We do not have one evangelist to escort us through Lent this year; instead, half of our Sunday gospels are narrated by Matthew, the other half by John. Peter Edmonds SJ explains how hearers of this series of readings follow Jesus from the desert to the tomb – a journey that begins just after Jesus’s baptism – and in so doing prepare to renew their own baptismal promises.

 

A desert, a mountain, a well, a pool, a tomb, a place of execution: these are the settings for the six gospel stories we hear on the Sundays of Lent in Year A. They form a catechesis, primarily for those who are to be baptised on Easter night at the Vigil service, but also for the rest of us who will be invited to renew our own baptismal promises at the same liturgy. If we make these gospel texts our own through personal reading, prayer and meditation, they can be a means to help us renew these promises with understanding, enthusiasm and conviction. They offer an itinerary which we can travel in our annual Lenten pilgrimage.

 

The desert (Matthew 4:1-11)

For we do not have a high priest who is unable to sympathise with our weaknesses. (Hebrews 4:15)
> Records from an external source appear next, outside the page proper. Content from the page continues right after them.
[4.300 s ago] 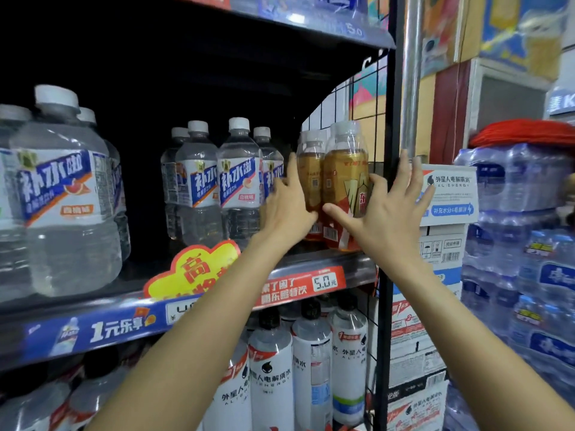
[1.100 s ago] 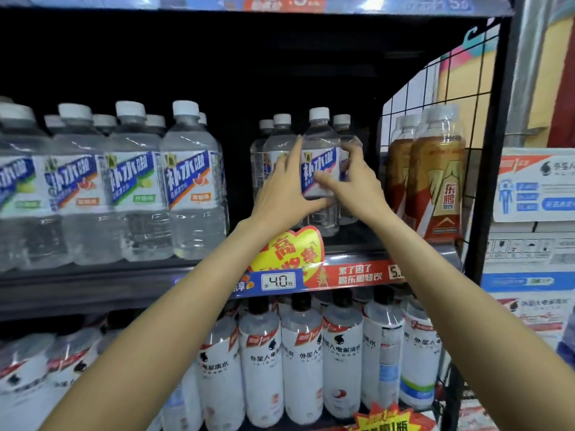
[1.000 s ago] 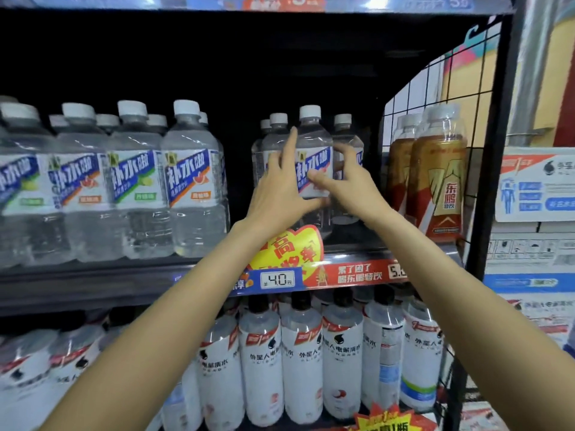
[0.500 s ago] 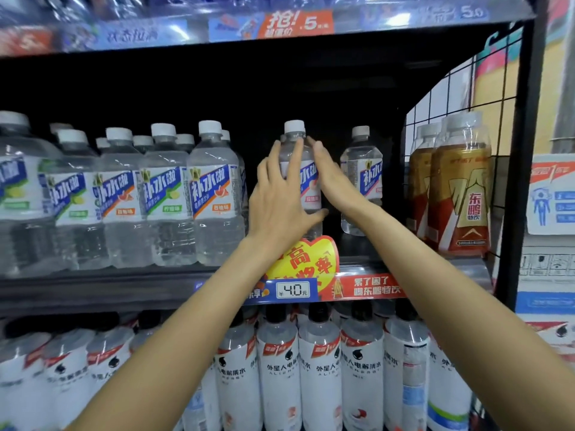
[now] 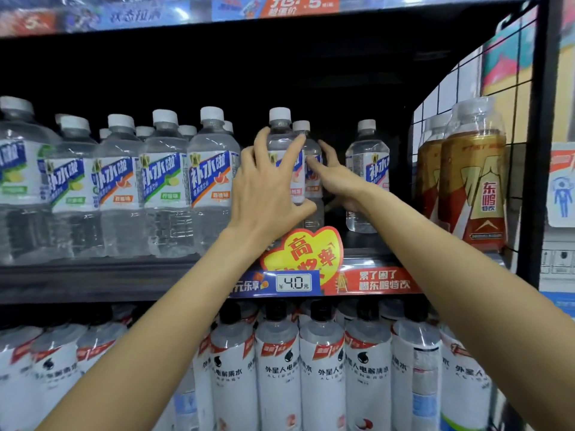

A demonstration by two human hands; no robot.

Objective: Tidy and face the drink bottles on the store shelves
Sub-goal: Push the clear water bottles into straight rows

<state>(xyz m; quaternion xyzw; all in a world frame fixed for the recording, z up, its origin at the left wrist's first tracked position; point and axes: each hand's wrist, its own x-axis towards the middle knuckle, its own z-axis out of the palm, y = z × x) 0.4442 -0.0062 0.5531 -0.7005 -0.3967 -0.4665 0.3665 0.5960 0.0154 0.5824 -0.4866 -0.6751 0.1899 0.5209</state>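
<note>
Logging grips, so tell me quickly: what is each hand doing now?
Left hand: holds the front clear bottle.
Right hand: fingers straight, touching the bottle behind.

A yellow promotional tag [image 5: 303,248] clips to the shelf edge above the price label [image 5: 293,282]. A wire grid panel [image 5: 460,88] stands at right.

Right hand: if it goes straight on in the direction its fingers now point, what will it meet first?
The right hand points up and left, into the shelf. Its fingertips already seem to reach the rear clear bottle behind the bottle the left hand holds, so that comes first; depth is uncertain.
</note>
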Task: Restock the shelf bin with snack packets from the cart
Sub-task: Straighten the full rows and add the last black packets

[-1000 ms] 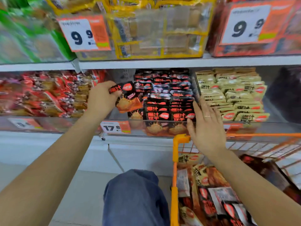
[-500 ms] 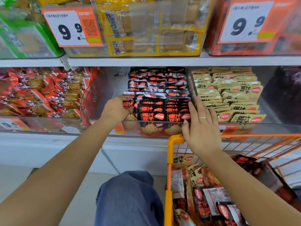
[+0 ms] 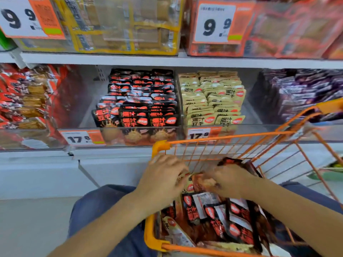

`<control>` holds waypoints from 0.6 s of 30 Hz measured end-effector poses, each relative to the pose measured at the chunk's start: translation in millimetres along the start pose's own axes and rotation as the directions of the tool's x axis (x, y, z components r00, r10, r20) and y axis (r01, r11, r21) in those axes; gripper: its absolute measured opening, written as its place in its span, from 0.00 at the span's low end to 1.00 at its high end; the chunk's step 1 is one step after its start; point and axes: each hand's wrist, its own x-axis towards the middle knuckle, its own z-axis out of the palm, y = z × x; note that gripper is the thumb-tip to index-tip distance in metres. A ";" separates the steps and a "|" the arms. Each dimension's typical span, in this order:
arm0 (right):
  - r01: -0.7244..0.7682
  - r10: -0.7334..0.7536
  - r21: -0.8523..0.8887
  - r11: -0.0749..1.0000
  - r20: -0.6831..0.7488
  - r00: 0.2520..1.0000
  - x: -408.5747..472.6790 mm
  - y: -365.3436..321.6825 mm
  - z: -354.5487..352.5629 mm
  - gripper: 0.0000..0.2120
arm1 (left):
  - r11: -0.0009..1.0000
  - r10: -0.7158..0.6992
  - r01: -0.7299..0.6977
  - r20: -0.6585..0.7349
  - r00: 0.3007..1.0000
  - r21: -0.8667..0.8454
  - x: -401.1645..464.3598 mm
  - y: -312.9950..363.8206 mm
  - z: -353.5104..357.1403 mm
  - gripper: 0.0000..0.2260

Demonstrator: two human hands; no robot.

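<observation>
Two hands are down inside the orange wire cart (image 3: 160, 146), nearest the viewer. The left hand (image 3: 163, 179) has its fingers curled down among the packets at the cart's front-left corner, and the right hand (image 3: 229, 180) lies just beside it with fingers bent over the heap; both are blurred, so I cannot tell whether either has a packet pinched. Under them lies a loose heap of black-and-red snack packets (image 3: 228, 219), too jumbled to count, with a few tan ones at its edge. The cart's far rim stands just in front of the clear shelf bin (image 3: 87, 115).

In that bin the black-and-red packets (image 3: 141, 102) stand in three columns packed against its right wall, and a fourth, leaning packet starts a row at their left. Open room remains on the bin's left side. A bin of tan packets (image 3: 213, 97) sits just to the right. Two price tags reading 17.8 (image 3: 81, 138) hang on the front lip, and two reading 9.9 (image 3: 215, 23) on the shelf above.
</observation>
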 end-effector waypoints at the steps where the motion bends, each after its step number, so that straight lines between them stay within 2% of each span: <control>1: -0.054 0.043 0.049 0.997 0.197 0.979 -3.8 1.9 8.0 0.18 | 0.999 -0.012 0.011 0.023 1.000 0.040 0.4 -0.6 3.9 0.13; 2: -0.106 0.053 0.137 0.985 0.341 0.939 -6.2 1.3 14.8 0.17 | 0.998 -0.031 0.029 0.026 0.999 0.057 1.5 -2.6 6.0 0.13; 3: -0.133 0.030 0.221 0.966 0.418 0.908 -8.6 -0.1 20.5 0.18 | 0.998 -0.040 0.039 0.013 0.999 0.056 2.2 -4.1 7.3 0.12; 6: -0.119 -0.041 0.315 0.942 0.458 0.888 -10.9 -3.5 33.2 0.20 | 0.998 -0.042 0.043 -0.015 0.999 0.042 2.0 -2.6 7.3 0.10; 8: -0.128 -0.049 0.419 0.899 0.387 0.921 -10.5 -1.2 28.1 0.13 | 0.998 -0.049 0.049 -0.016 0.999 0.050 1.5 -1.5 6.6 0.10; 9: -0.110 -0.047 0.491 0.864 0.297 0.954 -10.0 0.1 22.6 0.08 | 0.997 -0.055 0.056 -0.013 0.998 0.052 1.6 -1.0 5.8 0.10; 10: -0.100 -0.029 0.577 0.811 0.210 0.977 -10.0 -0.3 12.3 0.09 | 0.997 -0.059 0.060 -0.011 0.998 0.053 1.7 -1.7 6.2 0.09; 12: -0.075 0.062 0.796 0.601 0.048 0.997 -8.6 -1.3 -7.5 0.07 | 0.997 -0.057 0.059 -0.033 0.998 0.050 2.3 -1.2 5.3 0.10; 14: -0.021 0.187 0.905 0.424 -0.065 0.980 -7.1 -2.7 -24.7 0.06 | 0.993 -0.102 0.096 -0.092 0.990 -0.064 2.0 0.1 3.2 0.11; 16: 0.027 0.307 0.935 0.354 -0.143 0.941 -5.1 -4.7 -38.7 0.08 | 0.945 -0.216 0.172 -0.137 0.967 -0.277 0.5 4.6 -2.0 0.13; 18: 0.058 0.437 0.962 0.265 -0.174 0.883 -4.1 -11.3 -52.7 0.04 | 0.883 -0.305 0.211 -0.172 0.936 -0.419 -2.5 8.7 -8.5 0.16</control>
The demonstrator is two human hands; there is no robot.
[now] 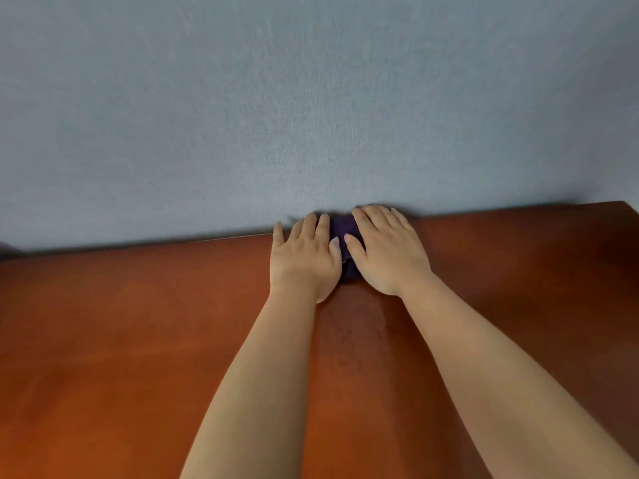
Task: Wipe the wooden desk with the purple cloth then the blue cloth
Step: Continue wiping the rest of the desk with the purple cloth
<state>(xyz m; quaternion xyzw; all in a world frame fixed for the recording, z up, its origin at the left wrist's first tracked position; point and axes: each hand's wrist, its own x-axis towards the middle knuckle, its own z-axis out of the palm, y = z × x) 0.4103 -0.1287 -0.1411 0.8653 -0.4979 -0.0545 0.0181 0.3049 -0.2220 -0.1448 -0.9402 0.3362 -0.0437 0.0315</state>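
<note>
The purple cloth (342,229) lies bunched on the wooden desk (138,323) at its far edge, against the wall. My left hand (304,257) presses flat on the cloth's left part with straight fingers. My right hand (383,250) presses flat on its right part, fingers spread and reaching the wall. Only a strip of cloth shows between the two hands. A darker damp streak runs on the desk from the cloth back toward me, between my forearms. The blue cloth is not in view.
A grey-blue wall (311,98) rises straight behind the desk's far edge. The desk's right end (626,205) shows at the upper right. Reddish-brown desk surface spreads to the left and right of my arms.
</note>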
In the gospel reading for the First Sunday of Lent, we hear about the temptations of Jesus. He has gone into the desert. The desert was a place where, according to the prophet Hosea, God lured Israel in order to speak tenderly to her (Hosea 2:14): the desert is where we meet God. But the desert is also a place of testing: it was in the desert, God tells his people, that their ancestors tested him (Psalm 95:9). Israel was in the desert for forty years (Deuteronomy 8:2); Jesus was in the desert for forty days.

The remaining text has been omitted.